The show ended when ATV lost its franchise licence to broadcast and its replacement Central declined to continue production of the series. The series was broadcast in a number of countries around Europe.

Episodes

Pilot
The Shillingbury Blowers (6 January 1980) is a feature length (79 minutes - 90 mins with adverts) film starring Robin Nedwell.

Peter (Nedwell) and his wife Sally live in an idyllic half-timbered cottage in the village of Shillingbury.

The local brass band, the Shillingbury Blowers, is struggling to survive. A meeting of the village council, headed by John Le Mesurier, looks at the financial position of the band and debate the poor quality of the playing. Peter is brought in to replace the ageing conductor. Peter tells the band they are awful and they walk out.

A second meeting of the village council with two band members results in a work-to-rule where the band decide to remove all individuality. Ironically this solves the problem and the band get their first clap. When they reconvene in the pub, The Oddfellows Arms, they resolve to play with further restrictions. When they then decide to play staccato it unintentionally works very well. When the old bandleader Saltie (Trevor Howard) then returns as lead trumpet and plays very melodically this works very well in counterpoint.

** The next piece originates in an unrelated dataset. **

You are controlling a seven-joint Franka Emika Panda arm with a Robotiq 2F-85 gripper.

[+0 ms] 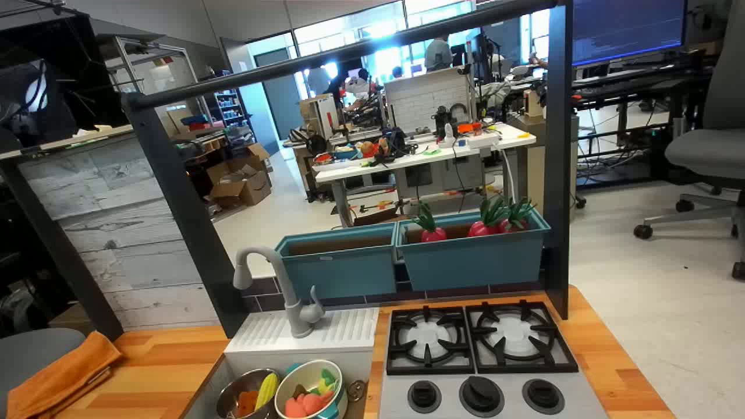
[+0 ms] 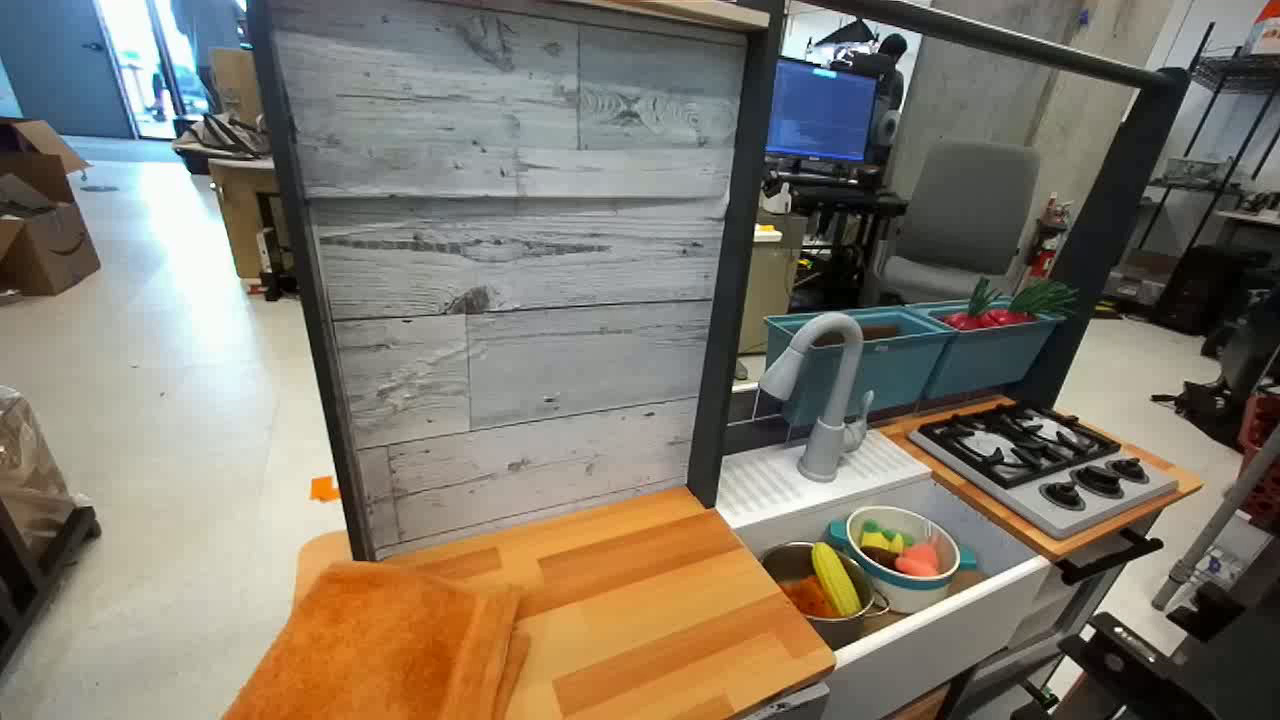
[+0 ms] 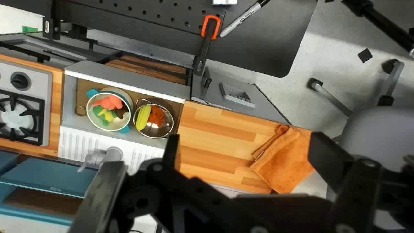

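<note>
Folded orange plush towel: one piece, lying on the striped wooden counter, left of the white rectangular sink in both exterior views and well apart from it.

Black two-finger gripper: one, in the wrist view, its fingers spread wide apart. Counter and towel show between them, the towel near the finger farther from the sink; height over the towel cannot be told.

Shiny metal pot: inside the sink, left part in both exterior views. Contents: yellow toy corn cob, tilted against the rim; orange toy piece, beside the cob.

White round pot with teal band and handles: inside the sink, just beside the metal pot. Contents: toy pieces in salmon pink, green, yellow and brown.

Small round metallic fitting: on the sink floor, right end in an exterior view.

Grey curved faucet: upright on the white ribbed drainboard, at the back of the sink.

Grey toy stove with black grates and three black knobs: right of the sink.

Teal rectangular planters: two, behind the sink and extending right of it; the right-hand one holds red toy vegetables with green leaves.

Grey-white wood-grain panel: upright, left of the sink.
</note>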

Peter helps Jake (Jack Douglas), the lead cornet, deliver a calf on his farm and a new bond of trust is formed. However this night-time ordeal causes Jake to oversleep and he misses the bus taking the band to a competition. However he catches up in time and convinces the band to cease their work to rule and return to their original style of play, resulting in disaster.

Series 1
"The Shillingbury Tinker" (17 May 1981)
"The Shillingbury Melon" (24 May 1981)
"The Shillingbury Cloudburst" (31 May 1981)
"The Shillingbury Legend" (7 June 1981)
"The Shillingbury Miracle" (14 June 1981)
"The Shillingbury Daydream" (21 June 1981)

Cuffy
In 1983, A spin-off sequel series entitled Cuffy was made and broadcast by ATV's successor Central. The show this time focused on and around Bernard Cribbins's character Cuffy.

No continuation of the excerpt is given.